--- Given material ---
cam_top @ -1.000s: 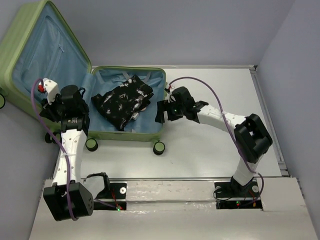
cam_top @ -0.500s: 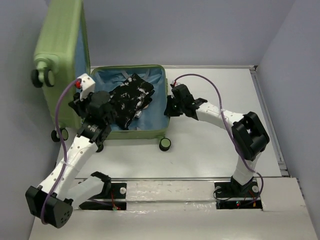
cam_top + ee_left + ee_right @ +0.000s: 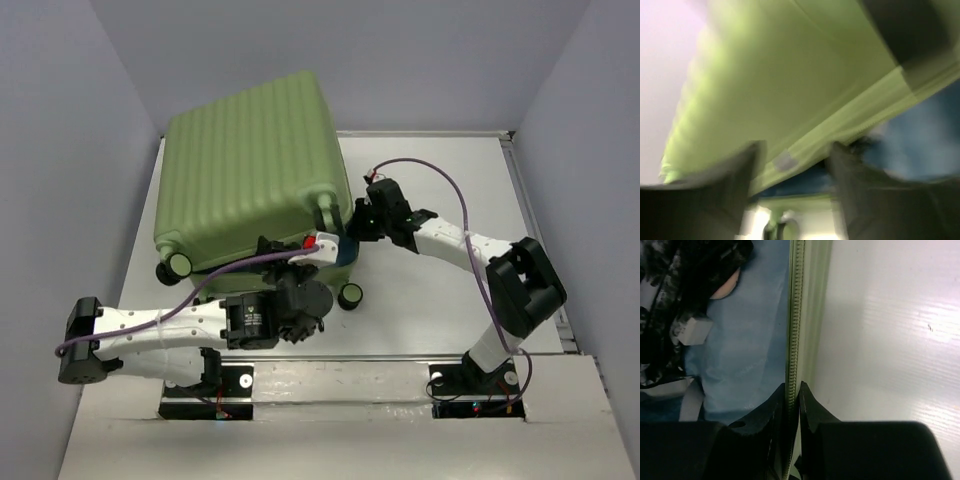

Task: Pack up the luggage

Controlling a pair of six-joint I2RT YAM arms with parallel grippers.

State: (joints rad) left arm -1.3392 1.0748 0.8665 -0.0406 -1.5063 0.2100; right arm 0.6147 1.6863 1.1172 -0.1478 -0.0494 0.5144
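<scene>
Regarding the luggage (image 3: 250,170): parked on the left half of the surface (image 3: 440,170), ribbed lid tilted down over the base but not yet seated. Along the right edge, a gap open enough to show blue lining (image 3: 745,340) and a dark patterned garment (image 3: 685,270) from the right wrist view. At the near corner, 1 wheel (image 3: 351,296) out on the surface.

Right tool (image 3: 792,390): clenched on the base's zippered rim, 1 finger on each side of it. Left tool (image 3: 795,160): released, fingers spread just under the lid's near edge. Blurred view, but nothing seen clamped between them.

Likely trouble from here:
- Lowering the lid further with the right tool on the rim would probably pinch its fingers between the 2 shells, or leave the lid propped.
- Same hazard for the left tool beneath the lid edge.
- Letting go of the rim too soon could let the base roll on its wheels and the shells misalign.
- Garment close to the rim, so fabric may snag in the zipper line.
</scene>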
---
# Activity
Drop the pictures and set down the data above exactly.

# Your solution
cam_top @ -1.000s: 
cam_top @ -0.500s: 
cam_top + ee_left + ee_right @ +0.000s: 

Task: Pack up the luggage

Controlling a pair of six-joint I2RT YAM arms with parallel grippers.

State: (joints rad) left arm -1.3392 1.0748 0.8665 -0.0406 -1.5063 0.2100; right arm 0.6147 1.6863 1.1172 -0.1478 -0.0494 0.5144
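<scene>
Regarding the luggage (image 3: 250,170): parked on the left half of the surface (image 3: 440,170), ribbed lid tilted down over the base but not yet seated. Along the right edge, a gap open enough to show blue lining (image 3: 745,340) and a dark patterned garment (image 3: 685,270) from the right wrist view. At the near corner, 1 wheel (image 3: 351,296) out on the surface.

Right tool (image 3: 792,390): clenched on the base's zippered rim, 1 finger on each side of it. Left tool (image 3: 795,160): released, fingers spread just under the lid's near edge. Blurred view, but nothing seen clamped between them.

Likely trouble from here:
- Lowering the lid further with the right tool on the rim would probably pinch its fingers between the 2 shells, or leave the lid propped.
- Same hazard for the left tool beneath the lid edge.
- Letting go of the rim too soon could let the base roll on its wheels and the shells misalign.
- Garment close to the rim, so fabric may snag in the zipper line.
</scene>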

What has been written here completes the answer.